We set out for Belgium to-morrow, where I have important public business to transact. I take Harriet along to enable her to see a little of the continent, and I may perhaps have time to accompany her along the Rhine.

I cannot be long absent, because the business of this legation is incessant, important, and laborious.

Thank God! I have been enjoying my usual health here, and am treated as kindly as I could have expected. And yet I long to return home, but must remain nearly another year to fulfill my engagement with the President when I most reluctantly consented to accept the mission. Should a kind Providence prolong my days, I hope to pass the remnant of them in tranquillity and retirement at Wheatland. I have been kindly treated by the world, but am heartily sick of public life. Besides a wise man ought to desire to pass some time in privacy before his inevitable doom......

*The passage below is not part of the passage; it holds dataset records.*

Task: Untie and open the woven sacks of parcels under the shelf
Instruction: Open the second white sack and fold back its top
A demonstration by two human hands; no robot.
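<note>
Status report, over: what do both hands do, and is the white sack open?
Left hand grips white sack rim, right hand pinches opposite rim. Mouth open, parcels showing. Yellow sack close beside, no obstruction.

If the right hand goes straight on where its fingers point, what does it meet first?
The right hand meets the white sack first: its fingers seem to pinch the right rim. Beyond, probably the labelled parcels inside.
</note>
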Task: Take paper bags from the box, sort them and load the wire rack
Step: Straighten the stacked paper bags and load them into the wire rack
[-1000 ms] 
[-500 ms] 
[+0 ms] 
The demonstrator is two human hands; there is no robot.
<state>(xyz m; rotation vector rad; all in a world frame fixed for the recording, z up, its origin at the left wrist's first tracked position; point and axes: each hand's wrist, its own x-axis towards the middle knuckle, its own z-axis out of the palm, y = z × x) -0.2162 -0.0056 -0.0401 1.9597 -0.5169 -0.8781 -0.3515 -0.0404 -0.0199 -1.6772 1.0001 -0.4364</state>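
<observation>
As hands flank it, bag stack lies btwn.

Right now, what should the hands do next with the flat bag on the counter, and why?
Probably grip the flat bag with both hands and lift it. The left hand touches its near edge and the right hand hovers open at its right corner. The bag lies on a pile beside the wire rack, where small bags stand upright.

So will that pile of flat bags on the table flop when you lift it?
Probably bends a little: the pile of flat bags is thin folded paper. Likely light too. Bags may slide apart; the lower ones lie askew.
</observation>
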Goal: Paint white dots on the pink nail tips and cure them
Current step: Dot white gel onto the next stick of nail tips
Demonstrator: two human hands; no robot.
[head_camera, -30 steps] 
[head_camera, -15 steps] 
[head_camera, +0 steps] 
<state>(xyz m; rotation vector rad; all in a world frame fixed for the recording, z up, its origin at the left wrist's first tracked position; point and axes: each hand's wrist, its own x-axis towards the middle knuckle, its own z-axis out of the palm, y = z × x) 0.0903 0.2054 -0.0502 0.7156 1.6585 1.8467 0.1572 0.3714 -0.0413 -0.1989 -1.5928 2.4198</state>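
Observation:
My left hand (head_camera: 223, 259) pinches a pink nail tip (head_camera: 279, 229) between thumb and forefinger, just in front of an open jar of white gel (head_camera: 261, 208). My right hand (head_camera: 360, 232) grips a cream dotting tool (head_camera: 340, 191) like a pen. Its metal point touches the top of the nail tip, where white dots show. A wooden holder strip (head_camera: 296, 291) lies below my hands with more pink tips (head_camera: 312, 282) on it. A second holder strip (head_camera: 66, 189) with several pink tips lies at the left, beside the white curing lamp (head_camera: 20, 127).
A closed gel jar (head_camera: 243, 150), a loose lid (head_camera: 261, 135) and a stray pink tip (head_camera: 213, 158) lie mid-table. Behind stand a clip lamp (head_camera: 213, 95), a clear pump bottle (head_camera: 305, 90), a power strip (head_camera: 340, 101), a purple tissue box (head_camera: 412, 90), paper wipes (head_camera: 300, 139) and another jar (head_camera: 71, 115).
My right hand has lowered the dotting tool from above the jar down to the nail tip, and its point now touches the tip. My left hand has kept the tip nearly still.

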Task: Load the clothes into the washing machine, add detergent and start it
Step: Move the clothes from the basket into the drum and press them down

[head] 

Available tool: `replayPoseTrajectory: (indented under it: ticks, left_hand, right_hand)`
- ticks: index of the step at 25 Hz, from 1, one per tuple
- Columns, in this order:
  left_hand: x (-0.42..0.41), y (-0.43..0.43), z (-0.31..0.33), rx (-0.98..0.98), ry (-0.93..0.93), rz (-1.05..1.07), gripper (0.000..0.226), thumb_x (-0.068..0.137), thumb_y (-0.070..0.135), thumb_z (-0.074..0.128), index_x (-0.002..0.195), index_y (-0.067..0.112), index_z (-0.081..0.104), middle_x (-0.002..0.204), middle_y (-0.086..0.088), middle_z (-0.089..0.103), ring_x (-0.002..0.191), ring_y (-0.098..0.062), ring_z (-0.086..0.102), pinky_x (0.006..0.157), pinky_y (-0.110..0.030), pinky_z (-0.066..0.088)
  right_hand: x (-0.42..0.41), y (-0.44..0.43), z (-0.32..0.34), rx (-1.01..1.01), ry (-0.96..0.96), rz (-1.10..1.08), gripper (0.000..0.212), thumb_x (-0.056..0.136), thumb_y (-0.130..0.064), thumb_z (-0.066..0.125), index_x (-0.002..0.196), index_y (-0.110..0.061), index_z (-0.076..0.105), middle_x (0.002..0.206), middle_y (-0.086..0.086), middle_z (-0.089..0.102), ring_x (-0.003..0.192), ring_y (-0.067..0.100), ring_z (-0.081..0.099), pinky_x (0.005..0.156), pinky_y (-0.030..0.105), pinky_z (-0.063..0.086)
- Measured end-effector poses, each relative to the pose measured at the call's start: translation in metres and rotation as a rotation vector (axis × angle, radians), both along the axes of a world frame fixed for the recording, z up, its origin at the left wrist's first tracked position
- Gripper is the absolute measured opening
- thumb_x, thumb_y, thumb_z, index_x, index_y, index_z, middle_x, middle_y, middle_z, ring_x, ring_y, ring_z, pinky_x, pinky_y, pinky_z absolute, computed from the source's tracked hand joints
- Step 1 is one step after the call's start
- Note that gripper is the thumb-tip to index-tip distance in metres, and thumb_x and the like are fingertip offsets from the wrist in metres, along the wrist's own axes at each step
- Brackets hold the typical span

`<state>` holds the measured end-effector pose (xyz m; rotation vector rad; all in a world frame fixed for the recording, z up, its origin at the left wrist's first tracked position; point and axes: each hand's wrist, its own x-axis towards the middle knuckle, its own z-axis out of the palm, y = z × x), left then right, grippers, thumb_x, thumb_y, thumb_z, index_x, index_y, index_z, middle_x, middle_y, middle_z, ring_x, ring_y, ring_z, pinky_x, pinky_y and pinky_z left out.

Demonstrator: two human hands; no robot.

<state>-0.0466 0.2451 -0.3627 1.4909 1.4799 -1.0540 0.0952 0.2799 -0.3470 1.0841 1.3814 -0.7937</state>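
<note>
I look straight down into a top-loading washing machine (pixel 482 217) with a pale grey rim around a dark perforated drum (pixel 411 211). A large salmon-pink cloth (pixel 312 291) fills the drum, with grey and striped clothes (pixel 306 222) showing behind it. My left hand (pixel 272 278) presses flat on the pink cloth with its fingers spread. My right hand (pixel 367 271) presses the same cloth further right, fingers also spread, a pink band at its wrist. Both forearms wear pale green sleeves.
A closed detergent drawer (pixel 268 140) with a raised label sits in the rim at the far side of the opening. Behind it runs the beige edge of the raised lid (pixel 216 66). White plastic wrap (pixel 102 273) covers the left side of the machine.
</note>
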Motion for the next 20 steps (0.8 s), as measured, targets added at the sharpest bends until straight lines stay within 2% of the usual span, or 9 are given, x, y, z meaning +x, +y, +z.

I hope to be able to take Harriet on a short visit to Paris before her return to the United States. I have but little time to write to-day after my despatches, and determined not to let another post for California pass without writing. Remember me kindly to Mr. Baker, and believe me to be with warm and sincere affection and regard

Your uncle,

James Buchanan.

[TO MISS LANE IN PARIS.]

London, November 10, 1854.

My Dear Harriet:—

I do not regard the article in the Pennsylvanian; but if Mr. Tyson has really become a “know-nothing,” this would be a different matter. It would at least, in some degree, modify the high opinion which I had formed of him from his general character and his known ability.